Krugman has been building, in his columns and on his blog, not just a critique of [the Obama] presidency but something grander and more expansively detailed, something closer to an alternate architecture for what Obamaism might be. The project has remade Krugman’s public image, as if he had spent years becoming a chemically isolate form of himself—first a moderate, then an anti-Bush partisan, and now the leading exponent of a kind of liberal purism against which the compromises of the White House might be judged. Krugman’s counterfactual Obama would have provided far more stimulus money and would have nationalized Citigroup and Bank of America. He would have written off Republicans and worked only with Democrats to fashion a health-care reform bill that included a so-called public option. The president of Krugman’s dreams would have made his singular long-term goal the preservation of the welfare state and the middle-class society it was designed to create.

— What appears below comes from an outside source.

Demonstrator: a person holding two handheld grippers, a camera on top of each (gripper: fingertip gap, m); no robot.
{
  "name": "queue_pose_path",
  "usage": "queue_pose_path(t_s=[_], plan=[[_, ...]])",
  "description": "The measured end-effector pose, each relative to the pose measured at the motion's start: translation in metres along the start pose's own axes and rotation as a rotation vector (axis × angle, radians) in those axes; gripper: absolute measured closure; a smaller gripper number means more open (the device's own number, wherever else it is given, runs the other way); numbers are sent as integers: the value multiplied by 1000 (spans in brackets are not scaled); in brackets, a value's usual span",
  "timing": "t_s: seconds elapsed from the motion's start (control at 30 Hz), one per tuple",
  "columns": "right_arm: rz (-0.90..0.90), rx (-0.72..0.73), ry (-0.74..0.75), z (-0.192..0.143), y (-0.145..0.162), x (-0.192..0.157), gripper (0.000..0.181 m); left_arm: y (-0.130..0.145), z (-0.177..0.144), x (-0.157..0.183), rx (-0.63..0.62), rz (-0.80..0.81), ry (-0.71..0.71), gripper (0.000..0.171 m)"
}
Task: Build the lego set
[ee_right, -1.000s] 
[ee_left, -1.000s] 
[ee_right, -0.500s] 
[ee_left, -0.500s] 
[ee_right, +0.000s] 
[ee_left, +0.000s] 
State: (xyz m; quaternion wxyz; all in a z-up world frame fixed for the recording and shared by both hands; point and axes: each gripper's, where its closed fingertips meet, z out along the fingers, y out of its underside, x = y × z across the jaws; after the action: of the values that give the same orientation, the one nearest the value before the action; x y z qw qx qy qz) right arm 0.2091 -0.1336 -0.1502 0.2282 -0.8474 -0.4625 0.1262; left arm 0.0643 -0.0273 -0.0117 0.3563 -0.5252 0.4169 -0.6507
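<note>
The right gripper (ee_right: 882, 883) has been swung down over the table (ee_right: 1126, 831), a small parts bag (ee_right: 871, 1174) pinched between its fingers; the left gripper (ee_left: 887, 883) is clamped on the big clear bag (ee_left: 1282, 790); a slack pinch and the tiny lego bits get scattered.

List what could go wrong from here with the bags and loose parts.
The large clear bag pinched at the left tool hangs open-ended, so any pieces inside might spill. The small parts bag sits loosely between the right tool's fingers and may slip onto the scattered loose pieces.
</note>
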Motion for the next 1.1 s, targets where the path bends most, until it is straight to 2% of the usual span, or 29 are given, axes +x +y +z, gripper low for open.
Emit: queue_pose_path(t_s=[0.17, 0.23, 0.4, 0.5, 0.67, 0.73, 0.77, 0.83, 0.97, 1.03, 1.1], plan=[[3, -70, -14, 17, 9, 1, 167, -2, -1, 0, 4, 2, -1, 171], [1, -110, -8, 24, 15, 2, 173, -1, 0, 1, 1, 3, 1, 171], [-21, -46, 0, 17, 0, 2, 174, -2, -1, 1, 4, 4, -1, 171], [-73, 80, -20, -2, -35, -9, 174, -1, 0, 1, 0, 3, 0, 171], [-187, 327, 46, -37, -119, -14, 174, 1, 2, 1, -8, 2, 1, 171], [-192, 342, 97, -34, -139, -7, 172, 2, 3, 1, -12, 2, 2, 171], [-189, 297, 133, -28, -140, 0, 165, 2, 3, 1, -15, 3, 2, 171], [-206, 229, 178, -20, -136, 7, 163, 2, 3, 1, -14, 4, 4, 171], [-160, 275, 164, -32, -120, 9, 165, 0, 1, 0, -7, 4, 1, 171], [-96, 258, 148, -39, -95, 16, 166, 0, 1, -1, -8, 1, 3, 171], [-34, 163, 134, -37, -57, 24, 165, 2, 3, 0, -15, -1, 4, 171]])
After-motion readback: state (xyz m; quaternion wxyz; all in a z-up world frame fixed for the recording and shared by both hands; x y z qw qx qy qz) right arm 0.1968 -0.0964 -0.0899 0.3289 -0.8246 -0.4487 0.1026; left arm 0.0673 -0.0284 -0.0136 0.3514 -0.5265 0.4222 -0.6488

This purism is not a role Krugman is altogether comfortable with, but it is one he has sought: His blog is titled The Conscience of a Liberal. He uses it as a kind of workroom for his column, and it is now, according to Technorati, the most popular single-author blog online … The comment section has become a repository for a certain form of liberal anguish, and a community unto itself: “His campaign promised a better, more equitable America. Those who believed him feel betrayed,” wrote one commenter in regard to a recent column titled “The President Is Missing.”And another: “Come on, Professor Krugman, will you lead the people out?”
In December [2010], Krugman and five other liberal economic thinkers (Joseph Stiglitz, Robert Reich, Jeffrey Sachs, Alan Blinder, and Larry Mishel) were invited to the Oval Office for a 90-minute off-the-record audience with the president. It was a month after the midterms, and many progressives were worried that even the modified liberalism of the administration’s first two years would dissolve in a new spirit of conciliation with the ascendant right. The economists present understood the meeting, one of them says, as the moment when Obama “talked to the left.”